In the course of the hearing counsel accepted that the information in Tab 9 referred to at 9(e) above had in fact been disclosed.
[43] Counsel argued that whilst the trial judge correctly identified the principles to be applied when considering an application to grant a stay he misapplied them. His conclusion that the trial process could ensure that the defendants received a fair trial was a conclusion that no reasonable tribunal could have reached given what had gone before. The authorisations for the surveillance were gained by subterfuge at least by omission. Sir John Evans had been persuaded to grant authorisations in respect of the initial surveillance for the purpose of investigation into an offence in respect of which the defendant was not a suspect. The British role in the United States surveillance was covered up. Mr Mawer's notebook entries were not disclosed even though they showed the procedural flaw in their authorisations. All matters connected with the payment of wages and the taking of drugs and alcohol were kept from the defence. Non-disclosure was not the result of mere error or incompetence but was deliberate. How, it is asked, could one be satisfied that the duty of disclosure had in fact been fulfilled if one cannot rely on the evidence of the officer in charge and cannot be sure that he has not committed perjury.
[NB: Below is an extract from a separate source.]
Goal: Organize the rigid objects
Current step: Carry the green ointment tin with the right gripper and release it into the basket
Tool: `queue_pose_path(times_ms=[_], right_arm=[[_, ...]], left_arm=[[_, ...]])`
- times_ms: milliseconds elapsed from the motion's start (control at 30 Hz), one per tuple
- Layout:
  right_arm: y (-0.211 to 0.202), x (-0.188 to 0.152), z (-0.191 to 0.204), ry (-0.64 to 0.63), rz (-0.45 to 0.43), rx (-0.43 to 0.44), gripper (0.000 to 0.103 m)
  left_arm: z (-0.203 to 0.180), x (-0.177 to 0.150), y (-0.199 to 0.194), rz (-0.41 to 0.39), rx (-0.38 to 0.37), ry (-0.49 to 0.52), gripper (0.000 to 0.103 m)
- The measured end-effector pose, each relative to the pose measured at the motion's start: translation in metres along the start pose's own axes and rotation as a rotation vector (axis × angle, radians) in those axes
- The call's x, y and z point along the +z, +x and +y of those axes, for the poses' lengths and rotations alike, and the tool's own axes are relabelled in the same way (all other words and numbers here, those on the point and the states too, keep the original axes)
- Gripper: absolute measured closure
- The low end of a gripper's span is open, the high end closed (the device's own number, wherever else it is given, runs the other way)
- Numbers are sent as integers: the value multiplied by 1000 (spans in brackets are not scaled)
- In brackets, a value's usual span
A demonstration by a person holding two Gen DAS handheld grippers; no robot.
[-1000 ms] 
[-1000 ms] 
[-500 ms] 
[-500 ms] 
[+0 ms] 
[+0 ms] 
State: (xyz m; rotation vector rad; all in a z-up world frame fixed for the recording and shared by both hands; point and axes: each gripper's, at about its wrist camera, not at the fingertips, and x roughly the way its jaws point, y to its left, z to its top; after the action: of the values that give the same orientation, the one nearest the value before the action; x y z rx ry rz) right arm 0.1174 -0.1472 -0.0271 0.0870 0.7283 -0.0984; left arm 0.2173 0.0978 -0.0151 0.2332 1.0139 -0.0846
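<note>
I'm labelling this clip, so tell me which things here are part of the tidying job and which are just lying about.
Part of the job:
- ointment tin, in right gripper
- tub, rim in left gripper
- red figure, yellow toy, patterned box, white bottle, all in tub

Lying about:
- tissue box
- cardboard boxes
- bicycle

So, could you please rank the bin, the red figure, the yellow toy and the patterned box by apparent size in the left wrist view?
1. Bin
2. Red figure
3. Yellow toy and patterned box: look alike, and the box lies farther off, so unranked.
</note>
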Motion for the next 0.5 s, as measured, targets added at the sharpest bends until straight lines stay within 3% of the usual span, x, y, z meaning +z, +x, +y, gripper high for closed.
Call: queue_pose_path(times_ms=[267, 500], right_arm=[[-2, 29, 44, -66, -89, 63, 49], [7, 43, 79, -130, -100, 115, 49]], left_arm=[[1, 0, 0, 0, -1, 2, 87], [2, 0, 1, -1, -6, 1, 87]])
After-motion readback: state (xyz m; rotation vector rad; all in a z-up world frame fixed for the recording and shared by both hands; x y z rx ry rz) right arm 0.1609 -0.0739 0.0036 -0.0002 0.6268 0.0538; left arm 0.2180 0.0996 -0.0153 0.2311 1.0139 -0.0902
It was argued that unless the services of special counsel were deployed the trial judge could not have been so satisfied. Where the judge has had to exclude the evidence of the officer in charge of disclosure by reason of potential perjury the problems could only possibly be resolved by the appointment of a special counsel.
[44] Mr Kerr on behalf of the Crown contended that the trial judge in his rulings rejecting the stay application reviewed the materials thoroughly and completely. He correctly identified the proper applicable principles to apply and exercised discretion appropriately by refusing to grant a stay.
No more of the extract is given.